PMT: Climate Change
[4.35 p.m.]
Ms BURNET (Clark) - Honourable Speaker, a vote will be required. I move -
That the House:
Acknowledges the Climate Change (State Action) Act 2008 is Tasmania's primary legislative framework for addressing climate change.
(2) Notes that:
excluding the land-use, land-use change and forestry there was a 0.06 mega tonne CO2 emission increase in Tasmania's emissions between 1990 and 2023;
since 2024 the Liberal Government has failed to appoint a Minister for Climate Change; and
the Climate Change Action Plan has expired and will not be replaced until 2028.
(3) Recognises the urgent need, identified in the 2024 Deloitte Climate Change Risk Assessment for Tasmania, to strengthen both mitigation and adaptation efforts to protect Tasmania's communities, environment, economy and future generations from escalating climate risks.
Further acknowledges the 2024–25 Independent Review of the Climate Change (State Action) Act 2008 tabled in March 2026, which found weak and fragmented adaptation planning with no comprehensive statewide framework or clear accountability, and limited real emissions reduction outside the land use sector, leaving our net zero status heavily reliant on sequestration rather than sustained decarbonisation across transport, agriculture and industry.
(5) Further notes the Review's seven recommendations, five of which strengthen the Act.
(6) Calls on the Tasmanian Government to show it takes climate change seriously by formally appointing a Minister for Climate Change and tabling a response, no later than 13 August 2026, outlining how they plan to implement or respond to the recommendations of the Review.
Before I start, I acknowledge a group of young science communicators from Science Communicators Network and inspiring Tasmanians who are gathered to hear from the Australian of the Year, astronaut Katherine Bennell-Pegg and Order of Australia member, Zoe Kean.
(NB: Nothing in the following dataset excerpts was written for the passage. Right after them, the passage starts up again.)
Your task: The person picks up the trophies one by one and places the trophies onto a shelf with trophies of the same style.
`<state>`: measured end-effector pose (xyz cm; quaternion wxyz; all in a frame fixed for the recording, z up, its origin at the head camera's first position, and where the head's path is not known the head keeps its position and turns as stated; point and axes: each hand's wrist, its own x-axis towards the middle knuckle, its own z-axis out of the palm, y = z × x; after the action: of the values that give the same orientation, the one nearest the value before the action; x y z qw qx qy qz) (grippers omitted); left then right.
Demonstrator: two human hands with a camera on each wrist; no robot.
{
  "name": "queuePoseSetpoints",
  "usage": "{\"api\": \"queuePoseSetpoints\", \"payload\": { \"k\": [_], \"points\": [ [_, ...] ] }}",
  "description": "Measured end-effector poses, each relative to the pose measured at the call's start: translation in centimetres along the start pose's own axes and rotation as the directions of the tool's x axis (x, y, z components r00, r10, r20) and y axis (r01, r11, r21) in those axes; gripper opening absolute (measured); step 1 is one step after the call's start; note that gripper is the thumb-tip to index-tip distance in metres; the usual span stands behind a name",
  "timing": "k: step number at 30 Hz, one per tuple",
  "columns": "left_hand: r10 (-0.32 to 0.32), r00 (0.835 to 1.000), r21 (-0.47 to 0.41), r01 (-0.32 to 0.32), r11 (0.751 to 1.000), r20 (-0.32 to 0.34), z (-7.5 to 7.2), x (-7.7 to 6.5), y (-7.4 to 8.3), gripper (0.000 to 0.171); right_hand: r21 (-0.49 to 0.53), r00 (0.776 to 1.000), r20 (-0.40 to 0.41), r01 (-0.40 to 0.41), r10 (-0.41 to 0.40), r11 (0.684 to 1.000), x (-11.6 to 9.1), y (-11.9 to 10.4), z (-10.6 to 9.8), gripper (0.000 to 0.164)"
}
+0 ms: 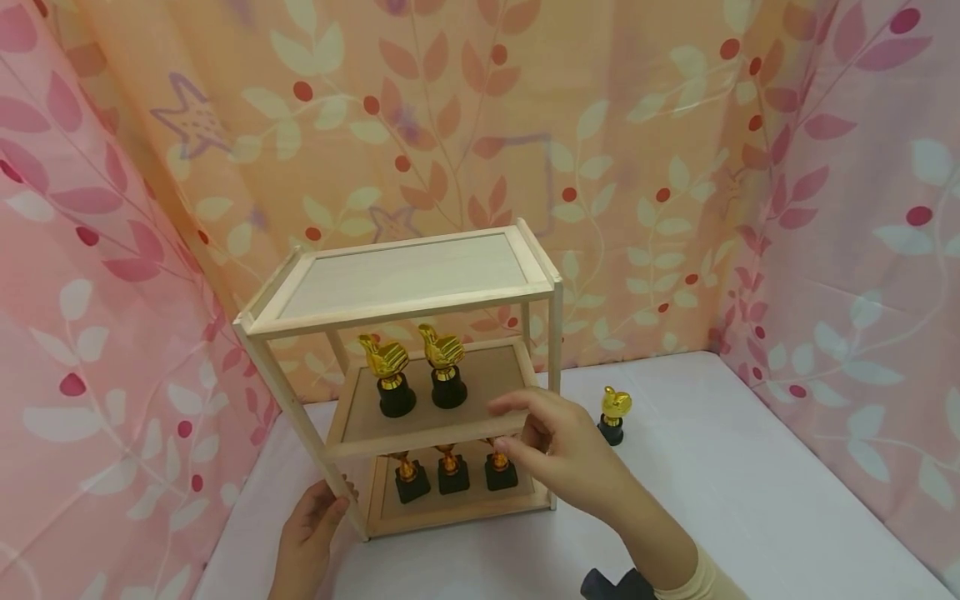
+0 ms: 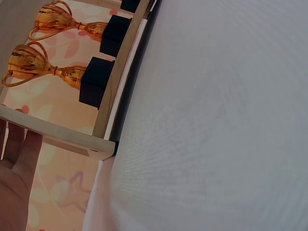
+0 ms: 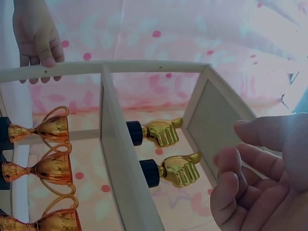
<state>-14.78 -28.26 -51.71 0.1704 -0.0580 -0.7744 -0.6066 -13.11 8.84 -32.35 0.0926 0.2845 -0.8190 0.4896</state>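
Observation:
A three-tier wooden shelf (image 1: 405, 273) stands on the white-covered table. My left hand (image 1: 307, 529) grips its front left post low down, thumb in front and fingers behind. On the middle tier, two gold thumbs-up trophies (image 1: 392, 375) with black round bases stand side by side, left of centre. Below them is a row of three gold cup trophies (image 1: 452, 473) on black square bases, their tops partly hidden by the middle tier. My right hand (image 1: 566, 446) hovers at the front right of the middle tier, fingers loosely bent, nothing between them.
Another gold thumbs-up trophy (image 1: 614, 417) stands on the table (image 1: 720, 492), right of the shelf. Floral curtains (image 1: 637, 183) surround the table at the back and both sides. A dark object (image 1: 617, 585) shows beside my right wrist.

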Motion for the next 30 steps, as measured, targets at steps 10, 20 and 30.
{"api": "queuePoseSetpoints", "payload": {
  "k": [10,20,30],
  "points": [
    [-0.019,1.000,0.042,0.020,0.999,-0.015,0.1,0.1,0.1,0.031,-0.068,0.971,-0.075,0.221,-0.226,0.973,-2.1,1.2,-1.6,0.032],
    [0.005,1.000,0.039,-0.005,0.999,-0.003,0.0,0.0,0.1,0.031,-0.095,0.964,-0.123,0.227,-0.237,0.969,-2.8,2.5,-3.3,0.036],
    [0.010,1.000,0.026,-0.010,1.000,-0.002,-0.1,0.0,0.0,0.031,-0.124,0.966,-0.144,0.197,-0.214,0.972,-2.6,3.9,-4.3,0.033]
  ]
}}
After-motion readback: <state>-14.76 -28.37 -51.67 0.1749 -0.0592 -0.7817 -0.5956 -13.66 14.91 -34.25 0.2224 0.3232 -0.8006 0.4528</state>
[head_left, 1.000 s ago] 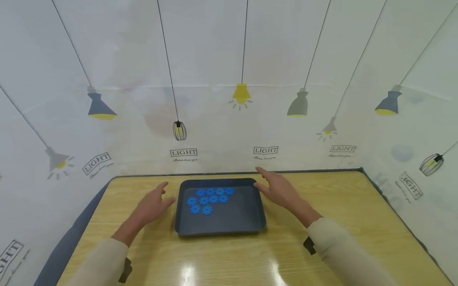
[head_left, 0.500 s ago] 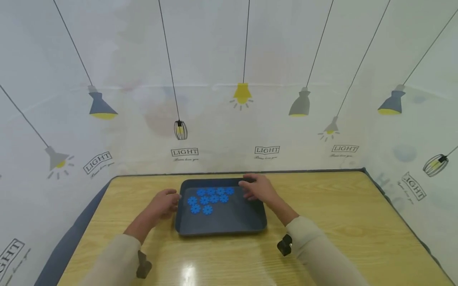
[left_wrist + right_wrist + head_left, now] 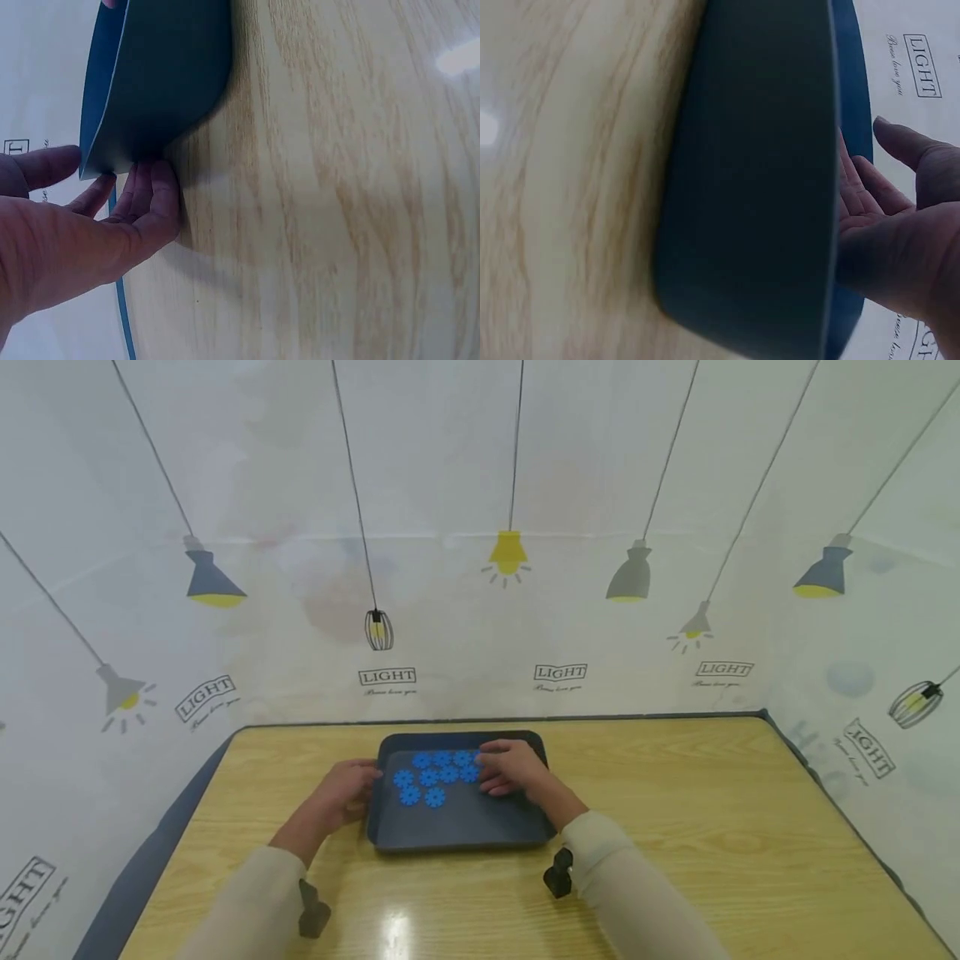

They're possibly watching this online. There's almost 100 there, so hello and thank you. No pressure. They are the future and this is for them. I'd like also to thank the stakeholders who have briefed me and various other members from the Tasmanian Conservation Trust (TCT), the Tasmanian Climate Collective, and Doctors for the Environment members to whom I have spoken to as well. Unfortunately, people who came from the TCT couldn't stay.
Since taking my place in this parliament two years ago, I have come to the conclusion that this government does not take action on climate change seriously, or seriously enough, and I'll explain why. In 2020, then-premier, Peter Gutwein, created the climate change portfolio and appointed himself Minister for Climate Change. Those were the heady days when the Liberal government took climate change seriously.
In June 2021, the government received the last independent review on the Climate Change Act 2008 and provided its response to the report within four months and acted on all seven recommendations.
Unfortunately, after premier, Peter Gutwein, resigned from government and parliament in 2022, it would appear he took with him the government's ambition to act for action on climate change.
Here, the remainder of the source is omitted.